((

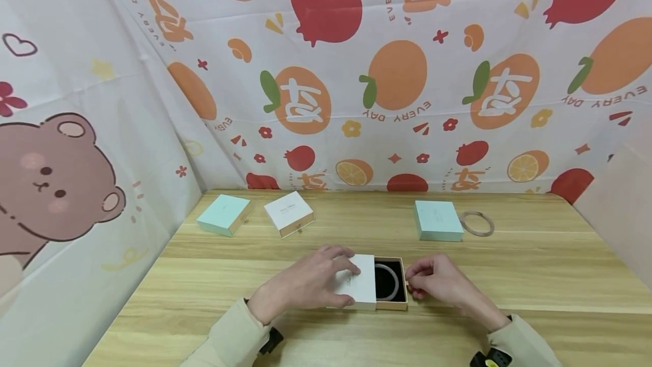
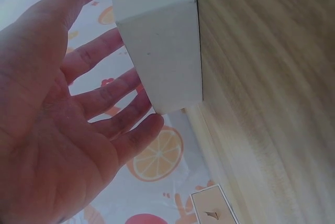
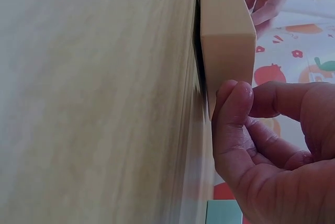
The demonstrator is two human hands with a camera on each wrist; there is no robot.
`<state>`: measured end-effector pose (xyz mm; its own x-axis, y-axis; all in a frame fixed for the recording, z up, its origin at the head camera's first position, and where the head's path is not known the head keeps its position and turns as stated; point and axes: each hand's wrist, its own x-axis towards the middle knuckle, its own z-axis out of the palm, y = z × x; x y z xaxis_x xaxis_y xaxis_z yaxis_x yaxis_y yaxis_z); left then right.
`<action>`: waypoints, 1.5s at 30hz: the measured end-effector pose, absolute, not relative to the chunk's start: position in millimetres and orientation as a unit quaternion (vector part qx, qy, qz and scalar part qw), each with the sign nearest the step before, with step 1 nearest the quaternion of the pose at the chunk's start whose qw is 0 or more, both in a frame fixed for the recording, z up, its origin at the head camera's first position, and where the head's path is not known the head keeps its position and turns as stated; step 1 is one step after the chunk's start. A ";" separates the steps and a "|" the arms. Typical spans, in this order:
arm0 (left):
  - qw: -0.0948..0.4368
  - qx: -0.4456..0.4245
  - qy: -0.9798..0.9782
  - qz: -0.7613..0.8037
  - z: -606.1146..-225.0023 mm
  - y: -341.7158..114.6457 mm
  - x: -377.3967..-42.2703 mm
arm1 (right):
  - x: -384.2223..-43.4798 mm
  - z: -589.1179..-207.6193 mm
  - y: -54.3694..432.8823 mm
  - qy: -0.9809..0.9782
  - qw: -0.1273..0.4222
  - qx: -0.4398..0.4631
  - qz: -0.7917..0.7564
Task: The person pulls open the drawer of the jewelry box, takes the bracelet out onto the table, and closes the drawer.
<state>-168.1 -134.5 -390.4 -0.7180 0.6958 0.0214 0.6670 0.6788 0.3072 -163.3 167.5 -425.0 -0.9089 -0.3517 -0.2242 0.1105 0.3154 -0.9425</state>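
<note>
In the head view a white gift box (image 1: 365, 276) lies on the table, its inner drawer (image 1: 391, 306) slid partly out to the right. A pale bangle (image 1: 397, 284) sits on the drawer's black lining, its left part hidden under the white sleeve. My left hand (image 1: 318, 279) rests across the sleeve, thumb and fingers spread on its top; the left wrist view shows these fingers (image 2: 104, 96) fairly straight. At the drawer's right end my right hand (image 1: 442, 283) pinches the small pull tab between thumb and index finger. The right wrist view shows the fingertips covering the tab.
A mint box (image 1: 224, 214) and another white box (image 1: 288, 212) stand at the back left. Back right, a second mint box (image 1: 439, 220) has a loose bangle (image 1: 477, 233) beside it. A fruit-print cloth (image 1: 351, 146) hangs behind the wooden table (image 1: 214, 293).
</note>
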 end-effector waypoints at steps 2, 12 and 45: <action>0.049 0.371 0.915 0.150 -390.9 -134.9 -168.0 | -162.8 -425.5 167.9 0.787 0.200 -0.076 -0.579; 0.052 0.373 0.914 0.152 -392.1 -135.4 -168.8 | -162.5 -426.3 170.2 0.791 0.195 -0.076 -0.575; 0.052 0.373 0.913 0.157 -391.3 -136.4 -168.5 | -160.2 -425.6 175.3 0.790 0.196 -0.072 -0.576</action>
<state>-168.5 -136.4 -391.3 -0.7164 0.6973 0.0230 0.6649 0.6724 0.3252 -160.2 175.3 -425.6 -0.9128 -0.3395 -0.2271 0.1120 0.3266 -0.9385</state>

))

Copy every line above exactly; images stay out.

> Expected answer
The demonstrator is two human hands with a camera on each wrist; there is no robot.
`<state>`: measured end-effector pose (xyz mm; its own x-axis, y-axis; all in a frame fixed for the recording, z up, its origin at the head camera's first position, and where the head's path is not known the head keeps its position and turns as stated; point and axes: each hand's wrist, its own x-axis towards the middle knuckle, its own z-axis out of the palm, y = z × x; x y z xaxis_x xaxis_y xaxis_z yaxis_x yaxis_y yaxis_z); left then right.
`<action>`: waypoints, 1.5s at 30hz: the measured end-effector pose, absolute, not relative to the chunk's start: position in millimetres and orientation as a unit quaternion (vector part qx, qy, qz and scalar part qw), each with the sign nearest the step before, with step 1 nearest the quaternion of the pose at the chunk's start whose qw is 0 or more, both in a frame fixed for the recording, z up, its origin at the head camera's first position, and where the head's path is not known the head keeps its position and turns as stated; step 1 is one step after the chunk's start. A ";" separates the steps and a "|" the arms. Typical spans, in this order:
arm0 (left):
  - qw: -0.0948..0.4368
  - qx: -0.4456..0.4245
  - qy: -0.9798..0.9782
  - qz: -0.7613..0.8037
  - z: -606.1146..-225.0023 mm
  - y: -341.7158..114.6457 mm
  - x: -377.3967..-42.2703 mm
arm1 (right):
  - x: -384.2223..-43.4798 mm
  - z: -589.1179..-207.6193 mm
  - y: -54.3694..432.8823 mm
  - qy: -0.9809..0.9782
  - qw: -0.1273..0.4222
  - qx: -0.4398..0.4631
  - qz: -0.7917..0.7564
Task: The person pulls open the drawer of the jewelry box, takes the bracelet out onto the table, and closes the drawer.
<state>-168.1 -134.5 -390.4 -0.7180 0.6958 0.0214 0.6670 0.6788 0.3072 -163.3 167.5 -425.0 -0.9089 -0.3517 -0.2242 0.1105 0.3154 -0.9425</state>
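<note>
In the head view a white gift box (image 1: 365, 276) lies on the table, its inner drawer (image 1: 391, 306) slid partly out to the right. A pale bangle (image 1: 397, 284) sits on the drawer's black lining, its left part hidden under the white sleeve. My left hand (image 1: 318, 279) rests across the sleeve, thumb and fingers spread on its top; the left wrist view shows these fingers (image 2: 104, 96) fairly straight. At the drawer's right end my right hand (image 1: 442, 283) pinches the small pull tab between thumb and index finger. The right wrist view shows the fingertips covering the tab.
A mint box (image 1: 224, 214) and another white box (image 1: 288, 212) stand at the back left. Back right, a second mint box (image 1: 439, 220) has a loose bangle (image 1: 477, 233) beside it. A fruit-print cloth (image 1: 351, 146) hangs behind the wooden table (image 1: 214, 293).
</note>
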 end-effector waypoints at steps 2, 12 and 45: <action>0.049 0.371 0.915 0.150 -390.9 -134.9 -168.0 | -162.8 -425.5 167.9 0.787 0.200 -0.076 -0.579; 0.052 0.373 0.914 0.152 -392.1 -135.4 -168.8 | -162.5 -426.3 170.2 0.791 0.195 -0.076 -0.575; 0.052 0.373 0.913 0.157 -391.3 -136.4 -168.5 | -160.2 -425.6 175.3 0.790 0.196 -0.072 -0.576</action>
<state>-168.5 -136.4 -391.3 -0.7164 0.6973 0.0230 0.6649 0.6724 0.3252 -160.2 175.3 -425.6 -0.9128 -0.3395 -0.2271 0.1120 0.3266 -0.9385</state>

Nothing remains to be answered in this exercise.